- PROBLEM DESCRIPTION
Reproduce the listing exactly, please, with every line intact.

═══ DATA

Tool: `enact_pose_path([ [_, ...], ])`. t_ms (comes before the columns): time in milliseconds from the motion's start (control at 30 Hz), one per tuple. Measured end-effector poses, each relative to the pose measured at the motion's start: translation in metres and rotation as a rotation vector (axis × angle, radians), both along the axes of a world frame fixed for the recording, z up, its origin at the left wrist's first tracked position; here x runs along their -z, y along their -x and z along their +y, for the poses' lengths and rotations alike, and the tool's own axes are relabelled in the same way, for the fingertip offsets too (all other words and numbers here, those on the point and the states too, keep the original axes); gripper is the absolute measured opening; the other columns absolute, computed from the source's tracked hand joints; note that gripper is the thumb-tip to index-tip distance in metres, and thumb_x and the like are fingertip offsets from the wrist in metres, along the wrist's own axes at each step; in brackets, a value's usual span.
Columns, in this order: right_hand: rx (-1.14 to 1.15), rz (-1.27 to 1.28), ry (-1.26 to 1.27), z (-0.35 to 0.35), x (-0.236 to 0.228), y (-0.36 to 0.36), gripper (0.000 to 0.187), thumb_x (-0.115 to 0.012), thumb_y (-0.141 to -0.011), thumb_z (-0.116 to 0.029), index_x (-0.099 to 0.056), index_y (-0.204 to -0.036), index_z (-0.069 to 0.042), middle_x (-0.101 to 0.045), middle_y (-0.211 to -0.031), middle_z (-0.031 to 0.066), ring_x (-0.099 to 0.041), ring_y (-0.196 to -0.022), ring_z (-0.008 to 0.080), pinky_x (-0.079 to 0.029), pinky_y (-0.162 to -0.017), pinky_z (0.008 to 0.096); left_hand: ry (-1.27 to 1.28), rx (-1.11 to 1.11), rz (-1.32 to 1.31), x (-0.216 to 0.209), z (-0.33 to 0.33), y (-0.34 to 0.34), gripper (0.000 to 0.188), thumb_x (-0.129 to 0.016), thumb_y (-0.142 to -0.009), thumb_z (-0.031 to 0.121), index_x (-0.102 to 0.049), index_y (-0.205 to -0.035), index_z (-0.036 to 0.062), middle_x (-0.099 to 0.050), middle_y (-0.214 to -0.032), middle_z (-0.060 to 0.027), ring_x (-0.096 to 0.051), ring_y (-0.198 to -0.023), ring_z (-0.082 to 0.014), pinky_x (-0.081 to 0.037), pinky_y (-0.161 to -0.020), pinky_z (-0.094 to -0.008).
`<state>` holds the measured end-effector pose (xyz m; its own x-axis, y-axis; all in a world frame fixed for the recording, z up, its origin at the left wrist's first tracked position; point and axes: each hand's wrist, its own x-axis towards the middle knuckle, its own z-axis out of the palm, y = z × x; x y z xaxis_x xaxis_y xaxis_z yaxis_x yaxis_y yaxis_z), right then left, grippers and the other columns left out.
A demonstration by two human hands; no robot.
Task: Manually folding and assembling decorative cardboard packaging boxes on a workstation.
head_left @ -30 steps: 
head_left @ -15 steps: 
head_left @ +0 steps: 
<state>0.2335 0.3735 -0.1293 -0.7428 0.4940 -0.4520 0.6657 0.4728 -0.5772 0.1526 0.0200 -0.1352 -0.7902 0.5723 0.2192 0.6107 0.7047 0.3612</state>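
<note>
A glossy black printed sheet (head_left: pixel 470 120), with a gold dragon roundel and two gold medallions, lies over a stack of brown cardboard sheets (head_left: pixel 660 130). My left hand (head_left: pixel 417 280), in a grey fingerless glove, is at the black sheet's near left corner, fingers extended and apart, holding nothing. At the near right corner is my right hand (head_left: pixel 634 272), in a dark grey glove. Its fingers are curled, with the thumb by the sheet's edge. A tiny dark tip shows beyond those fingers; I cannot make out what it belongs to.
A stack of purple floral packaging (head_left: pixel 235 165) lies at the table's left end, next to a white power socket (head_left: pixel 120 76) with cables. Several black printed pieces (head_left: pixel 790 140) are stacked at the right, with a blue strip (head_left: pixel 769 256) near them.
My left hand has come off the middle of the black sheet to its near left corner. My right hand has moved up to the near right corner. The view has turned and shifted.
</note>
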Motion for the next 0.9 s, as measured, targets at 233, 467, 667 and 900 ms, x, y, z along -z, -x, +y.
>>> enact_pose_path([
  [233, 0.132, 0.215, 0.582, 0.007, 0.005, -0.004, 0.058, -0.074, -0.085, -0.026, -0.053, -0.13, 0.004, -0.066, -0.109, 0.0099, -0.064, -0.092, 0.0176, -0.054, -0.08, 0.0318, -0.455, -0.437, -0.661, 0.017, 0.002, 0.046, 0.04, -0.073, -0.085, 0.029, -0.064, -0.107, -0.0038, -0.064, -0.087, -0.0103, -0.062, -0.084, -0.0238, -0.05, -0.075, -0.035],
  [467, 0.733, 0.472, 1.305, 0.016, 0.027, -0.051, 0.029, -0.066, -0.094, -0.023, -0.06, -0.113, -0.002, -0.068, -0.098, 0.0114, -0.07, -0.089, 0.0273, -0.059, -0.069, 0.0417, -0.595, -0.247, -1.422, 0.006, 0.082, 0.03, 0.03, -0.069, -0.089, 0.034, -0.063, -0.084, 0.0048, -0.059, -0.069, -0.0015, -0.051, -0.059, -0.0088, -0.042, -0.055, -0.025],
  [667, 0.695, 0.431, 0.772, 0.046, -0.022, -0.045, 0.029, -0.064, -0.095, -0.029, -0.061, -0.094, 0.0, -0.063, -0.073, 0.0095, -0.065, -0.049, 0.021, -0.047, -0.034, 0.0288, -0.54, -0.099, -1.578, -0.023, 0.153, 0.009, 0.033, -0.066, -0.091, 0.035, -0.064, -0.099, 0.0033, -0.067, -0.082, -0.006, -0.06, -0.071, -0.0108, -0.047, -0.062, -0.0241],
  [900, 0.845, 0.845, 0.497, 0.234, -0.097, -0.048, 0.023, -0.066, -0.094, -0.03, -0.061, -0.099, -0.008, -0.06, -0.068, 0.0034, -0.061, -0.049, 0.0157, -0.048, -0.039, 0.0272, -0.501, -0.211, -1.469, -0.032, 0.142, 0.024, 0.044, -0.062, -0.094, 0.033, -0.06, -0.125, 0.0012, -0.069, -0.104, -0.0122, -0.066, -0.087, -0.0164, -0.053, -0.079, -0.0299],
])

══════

- TASK ANSWER
Tool: `enact_pose_path([ [_, ...], ])`. t_ms (comes before the columns): time in milliseconds from the motion's start (control at 30 Hz), one per tuple. Measured end-effector poses, each relative to the pose measured at the motion's start: translation in metres and rotation as a rotation vector (axis × angle, radians), both along the axes of a world frame fixed for the recording, z up, its origin at the left wrist's first tracked position; here x runs along their -z, y along their -x and z along their +y, for the poses' lengths and rotations alike, and the tool's own axes are relabelled in the same way, for the fingertip offsets too (all other words and numbers here, those on the point and the states too, keep the original axes); gripper is the absolute measured opening; the other columns absolute, computed from the source's tracked hand joints; note that gripper is the thumb-tip to index-tip distance in metres, and thumb_x and the like are fingertip offsets from the wrist in metres, along the wrist's own axes at each step; in brackets, a value's usual span.
Columns, in this order: right_hand: rx (-1.14 to 1.15), rz (-1.27 to 1.28), ry (-1.26 to 1.27), z (-0.35 to 0.35), x (-0.236 to 0.228), y (-0.36 to 0.36), gripper (0.000 to 0.187), thumb_x (-0.115 to 0.012), thumb_y (-0.141 to -0.011), thumb_z (-0.116 to 0.029), index_x (-0.099 to 0.056), index_y (-0.204 to -0.036), index_z (-0.069 to 0.042), middle_x (-0.101 to 0.045), middle_y (-0.211 to -0.031), middle_z (-0.031 to 0.066), ring_x (-0.099 to 0.041), ring_y (-0.196 to -0.022), ring_z (-0.008 to 0.080), pinky_x (-0.079 to 0.029), pinky_y (-0.162 to -0.017), pinky_z (0.008 to 0.096); left_hand: ry (-1.27 to 1.28), rx (-1.11 to 1.11), rz (-1.32 to 1.31), x (-0.216 to 0.209), z (-0.33 to 0.33), y (-0.34 to 0.34), gripper (0.000 to 0.188), thumb_x (-0.129 to 0.016), thumb_y (-0.142 to -0.009), thumb_z (-0.031 to 0.121), index_x (-0.102 to 0.049), index_y (-0.205 to -0.035), index_z (-0.036 to 0.062), middle_x (-0.099 to 0.050), middle_y (-0.214 to -0.032), middle_z (-0.060 to 0.027), ring_x (-0.096 to 0.051), ring_y (-0.198 to -0.023), ring_z (-0.082 to 0.014), pinky_x (-0.081 to 0.037), pinky_y (-0.161 to -0.020), pinky_z (-0.094 to -0.008).
`<state>` holds the measured end-effector pose (xyz m; its own x-axis, y-axis; all in a world frame fixed for the recording, z up, its origin at the left wrist's first tracked position; point and axes: each hand's wrist, its own x-axis towards the middle knuckle, its own z-axis out of the palm, y = z × x; x y z xaxis_x xaxis_y xaxis_z yaxis_x yaxis_y yaxis_z), right then left, grippers and the other columns left out.
A demonstration by two human hands; no robot.
Task: Manually folding and assembling decorative cardboard packaging boxes on a workstation.
head_left @ -30 steps: 
head_left @ -15 steps: 
head_left @ +0 steps: 
<state>0.2335 0.3735 -0.1293 -0.7428 0.4940 -0.4520 0.6657 0.4728 -0.5772 0.1526 0.0200 -0.1352 -0.7902 0.5723 0.2192 0.6107 0.7047 0.3612</state>
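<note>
A glossy black printed sheet (head_left: pixel 470 120), with a gold dragon roundel and two gold medallions, lies over a stack of brown cardboard sheets (head_left: pixel 660 130). My left hand (head_left: pixel 417 280), in a grey fingerless glove, is at the black sheet's near left corner, fingers extended and apart, holding nothing. At the near right corner is my right hand (head_left: pixel 634 272), in a dark grey glove. Its fingers are curled, with the thumb by the sheet's edge. A tiny dark tip shows beyond those fingers; I cannot make out what it belongs to.
A stack of purple floral packaging (head_left: pixel 235 165) lies at the table's left end, next to a white power socket (head_left: pixel 120 76) with cables. Several black printed pieces (head_left: pixel 790 140) are stacked at the right, with a blue strip (head_left: pixel 769 256) near them.
My left hand has come off the middle of the black sheet to its near left corner. My right hand has moved up to the near right corner. The view has turned and shifted.
</note>
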Motion for the next 0.9 s, as measured, targets at 233, 467, 667 and 900 ms, x, y, z along -z, -x, +y.
>>> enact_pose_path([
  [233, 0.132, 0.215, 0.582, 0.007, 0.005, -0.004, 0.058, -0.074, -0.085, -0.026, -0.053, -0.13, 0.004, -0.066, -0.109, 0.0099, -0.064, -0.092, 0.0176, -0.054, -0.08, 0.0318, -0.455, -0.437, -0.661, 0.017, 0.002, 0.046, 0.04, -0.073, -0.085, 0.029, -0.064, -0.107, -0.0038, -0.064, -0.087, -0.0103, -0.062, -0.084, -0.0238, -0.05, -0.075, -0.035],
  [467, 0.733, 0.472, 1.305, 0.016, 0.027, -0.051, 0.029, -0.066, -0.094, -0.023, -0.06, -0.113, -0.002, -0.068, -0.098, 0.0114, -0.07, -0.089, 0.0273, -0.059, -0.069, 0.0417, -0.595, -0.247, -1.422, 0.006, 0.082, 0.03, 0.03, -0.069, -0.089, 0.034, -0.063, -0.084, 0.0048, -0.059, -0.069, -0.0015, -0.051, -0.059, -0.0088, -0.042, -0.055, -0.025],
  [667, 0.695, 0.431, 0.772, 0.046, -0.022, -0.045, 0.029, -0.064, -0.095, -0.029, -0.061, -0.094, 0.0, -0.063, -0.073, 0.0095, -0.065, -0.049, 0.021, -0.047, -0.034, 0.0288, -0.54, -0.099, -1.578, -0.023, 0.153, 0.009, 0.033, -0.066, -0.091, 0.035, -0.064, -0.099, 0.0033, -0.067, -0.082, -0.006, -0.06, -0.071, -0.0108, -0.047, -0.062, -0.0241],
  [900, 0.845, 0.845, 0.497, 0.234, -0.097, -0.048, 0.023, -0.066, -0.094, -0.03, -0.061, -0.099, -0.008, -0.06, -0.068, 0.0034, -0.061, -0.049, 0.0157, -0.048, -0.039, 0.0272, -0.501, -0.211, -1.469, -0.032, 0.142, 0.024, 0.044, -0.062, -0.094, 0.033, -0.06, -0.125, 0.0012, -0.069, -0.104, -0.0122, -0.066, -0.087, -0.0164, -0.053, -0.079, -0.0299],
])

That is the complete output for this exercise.